Using Azure DevOps CI CD to Deploy Azure Data Factory Environments
There are many unique methods of deploying Azure Data Factory environments using Azure DevOps CI/CD. These options include a variety of source control repos and various architectures that can be both complex and challenging to set-up and configure. What is a good method of getting started with deploying Azure Data Factory environments with Azure DevOps CI/CD?

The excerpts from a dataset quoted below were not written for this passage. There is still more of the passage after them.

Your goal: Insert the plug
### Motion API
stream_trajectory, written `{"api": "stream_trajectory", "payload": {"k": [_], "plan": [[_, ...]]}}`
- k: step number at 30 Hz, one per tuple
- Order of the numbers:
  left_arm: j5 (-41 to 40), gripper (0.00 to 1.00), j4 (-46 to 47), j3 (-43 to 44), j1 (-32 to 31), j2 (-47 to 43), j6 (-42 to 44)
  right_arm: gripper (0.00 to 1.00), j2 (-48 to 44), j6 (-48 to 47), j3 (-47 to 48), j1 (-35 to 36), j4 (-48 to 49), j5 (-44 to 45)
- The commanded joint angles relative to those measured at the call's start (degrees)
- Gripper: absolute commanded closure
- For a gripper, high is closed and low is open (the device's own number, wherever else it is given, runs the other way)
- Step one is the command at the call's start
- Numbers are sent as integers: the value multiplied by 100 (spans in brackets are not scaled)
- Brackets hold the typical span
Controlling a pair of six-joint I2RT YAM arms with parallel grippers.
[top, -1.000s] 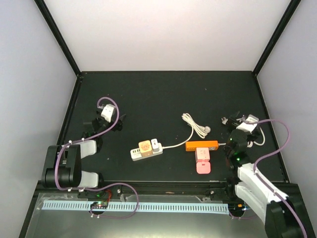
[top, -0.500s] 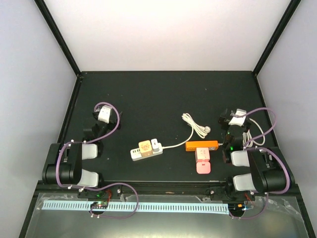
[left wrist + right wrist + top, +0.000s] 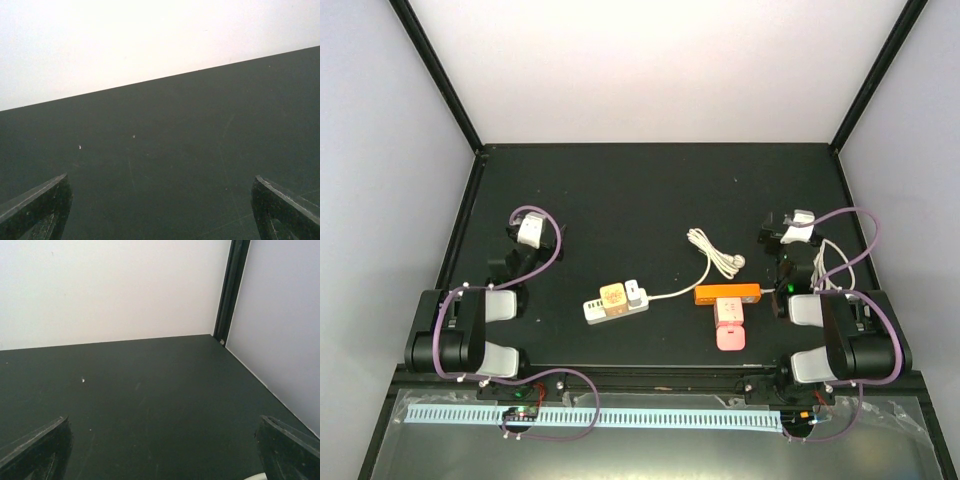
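The white plug [image 3: 736, 262] lies at mid-table on the end of a coiled white cord [image 3: 705, 246] that runs from a white power strip [image 3: 615, 301]. That strip carries a yellow and a white adapter. An orange power strip [image 3: 728, 294] lies to the right with a pink adapter [image 3: 730, 327] against its near side. My left gripper [image 3: 525, 215] [image 3: 160, 180] is open over bare mat at the left. At the right, away from the plug, my right gripper [image 3: 778, 231] [image 3: 163, 419] is also open over bare mat.
The black mat [image 3: 650, 190] is enclosed by white walls and black corner posts [image 3: 229, 290]. Both arms are folded back near their bases, with purple cables [image 3: 552, 240] looping over them. A loose white cable [image 3: 838, 268] lies beside the right arm.
The right arm has swung from a stretched-out pose into a folded one, and its gripper has shifted slightly back. The left wrist has moved up a little. Both grippers stay open.
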Motion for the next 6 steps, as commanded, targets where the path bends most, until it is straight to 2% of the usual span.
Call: {"api": "stream_trajectory", "payload": {"k": [1, 6], "plan": [[-25, 1, 66, 174, -25, -78, -64, 0, -43, 22, 69, -30, 74, -83], [-26, 1, 77, 166, -21, -79, -65, 0, -38, 23, 68, -30, 81, -80]]}}
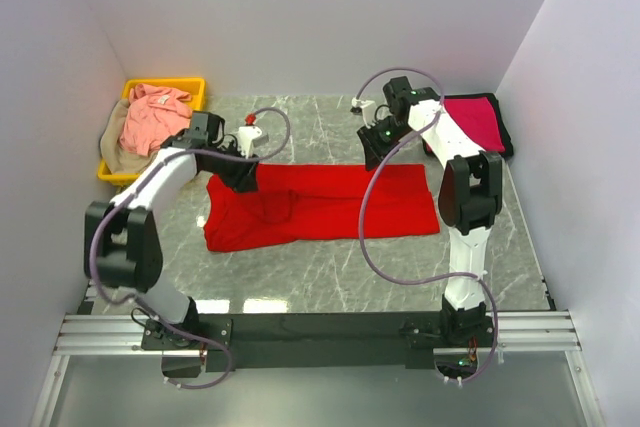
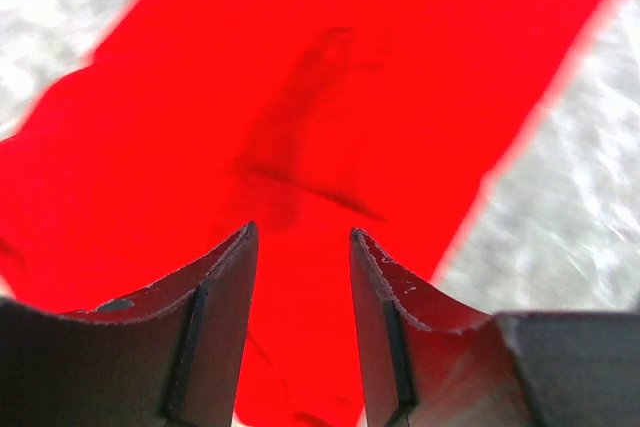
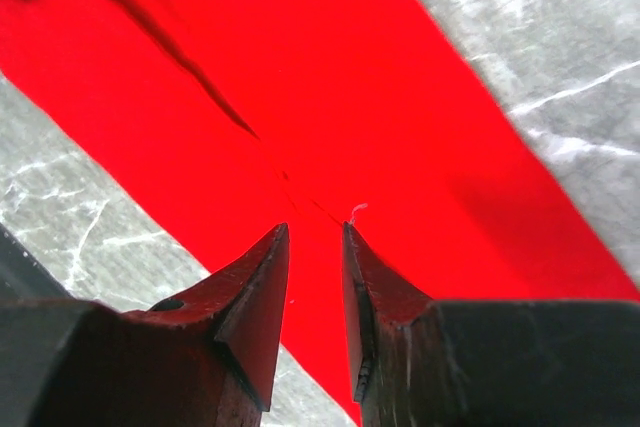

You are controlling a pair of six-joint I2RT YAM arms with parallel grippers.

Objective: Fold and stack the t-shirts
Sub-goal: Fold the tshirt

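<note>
Red cloth, the bright red short-sleeved t-shirt (image 1: 320,202), lies flattened into a long band across the middle of the grey marble desk (image 1: 300,267), probably so that its ends can be folded together next. The left hand (image 2: 300,235) hovers over its left end with fingers parted and empty, the right hand (image 3: 314,229) over its right end, narrowly parted and gripping nothing. A folded crimson-magenta t-shirt (image 1: 475,119) lies well apart at the far right corner, likely starting the stack.

White arms (image 1: 165,175), black fingers (image 2: 210,327), looping purple cables (image 1: 362,235).
</note>
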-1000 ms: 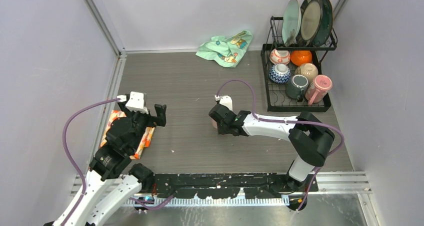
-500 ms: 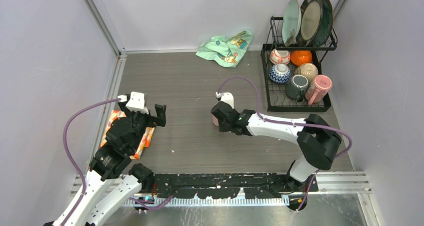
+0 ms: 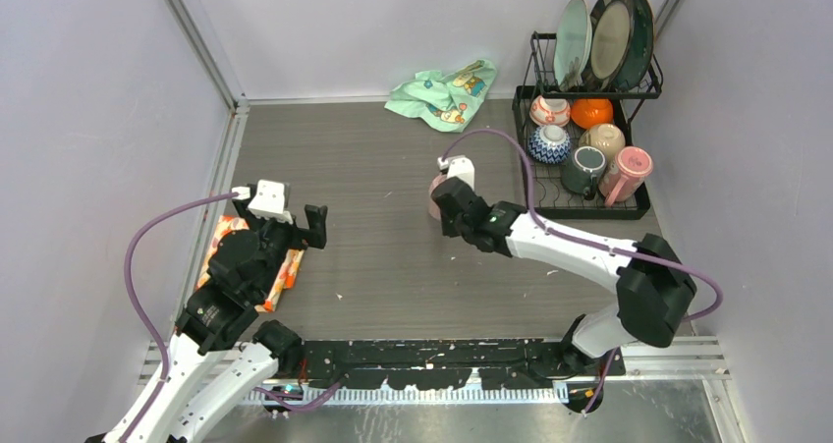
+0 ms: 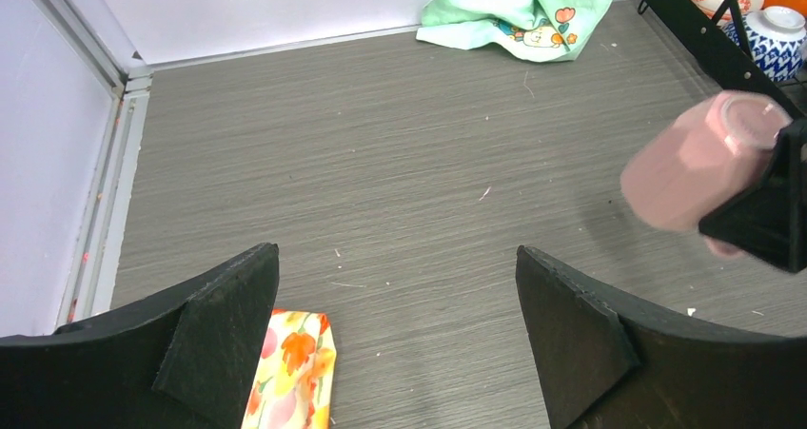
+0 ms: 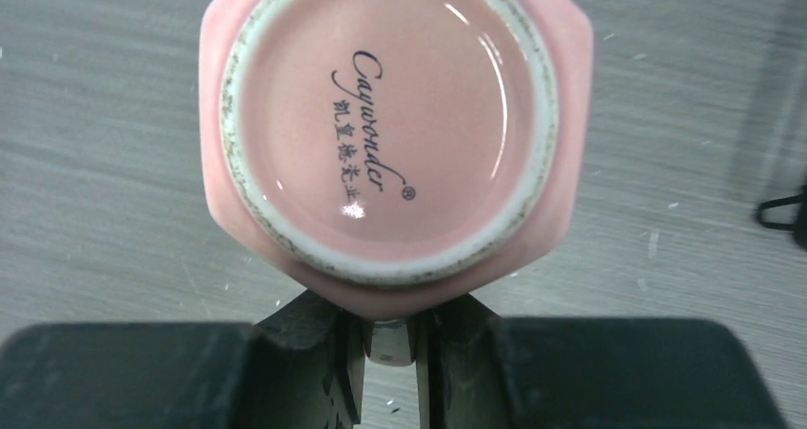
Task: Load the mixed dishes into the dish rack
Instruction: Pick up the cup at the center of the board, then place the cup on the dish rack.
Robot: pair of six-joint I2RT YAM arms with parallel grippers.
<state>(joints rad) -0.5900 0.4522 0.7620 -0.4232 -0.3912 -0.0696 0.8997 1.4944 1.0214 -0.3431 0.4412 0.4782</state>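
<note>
My right gripper [image 3: 447,201] is shut on a pink cup [image 3: 435,195], held tipped on its side above the table, left of the dish rack [image 3: 587,213]. In the right wrist view the cup's base [image 5: 390,115] faces the camera and the jaws [image 5: 388,329] pinch a part of it below. The cup also shows in the left wrist view [image 4: 699,158]. Three plates [image 3: 609,35] stand in the rack's upper shelf. Bowls [image 3: 549,143], a dark green cup [image 3: 583,170] and another pink cup [image 3: 626,173] sit in the lower basket. My left gripper [image 3: 290,229] is open and empty [image 4: 395,296].
A mint-green cartoon-print cloth [image 3: 442,91] lies at the back by the wall, left of the rack. An orange floral cloth [image 3: 285,276] lies under my left arm [image 4: 290,372]. Walls close in the table on the left, back and right.
My right gripper has carried the pink cup up and to the right, closer to the rack. The left arm has not moved.
</note>
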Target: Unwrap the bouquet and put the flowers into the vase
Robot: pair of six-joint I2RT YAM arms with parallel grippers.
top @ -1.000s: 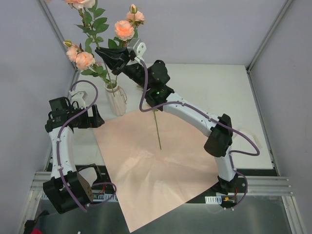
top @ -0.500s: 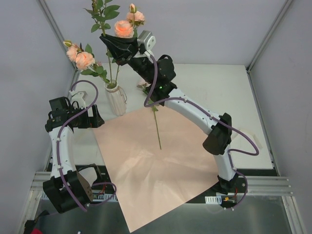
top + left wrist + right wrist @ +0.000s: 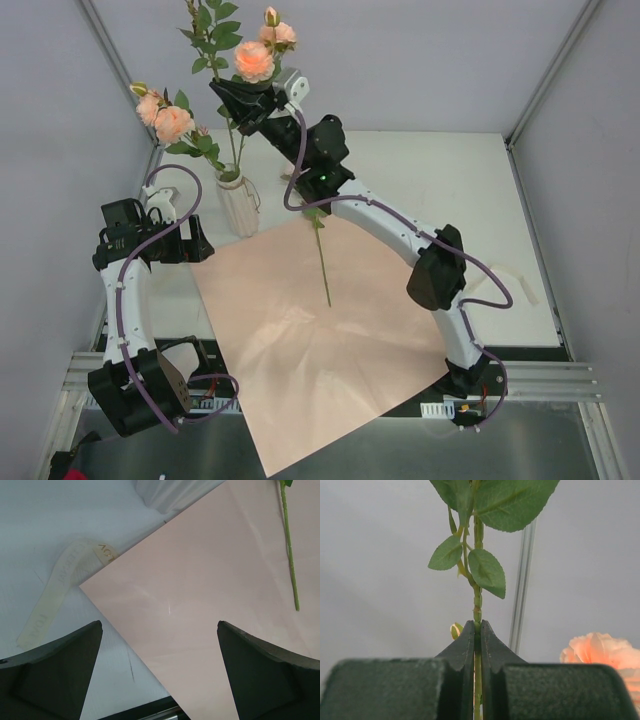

There are a few methods of deploying Azure Data Factory environments with Azure DevOps CI/CD. Source control repository options can range from GitHub to DevOps Git and implementation architectures can range from utilizing adf_publish branches to using working and master branches instead. In this demo, I will demonstrate an end-to-end process of how to create an Azure Data Factory multi-environment DevOps CI/CD by using GitHub for source control repos synced to working and master branches. Also, Azure DevOps Build and Release pipelines will be used for CI/CD, and a custom PowerShell based code-free Data Factory publish task will be used for deploying the CI/CD Data Factory resources all within the same Resource Group.
1) GitHub Account: For more information on creating a GitHub Account, see How to Create an Account on GitHub.
2) Azure Data Factory V2: For more information on creating an Azure Data Factory V2, see Quickstart: Create an Azure data factory using the Azure Data Factory UI.
3) Azure DevOps: For more information on creating a new DevOps account, see Sign up, sign in to Azure DevOps.
Create a GitHub Repository
After the GitHub account has been created from the pre-requisites section, a new Git repository will also need to be created.
To get stared, navigate to Repositories in the newly created GitHub account, and click New.
Next enter the new Repository name, select a Visibility option Public vs. Private, enable 'initialize this repository with a Readme', and click Create Repository.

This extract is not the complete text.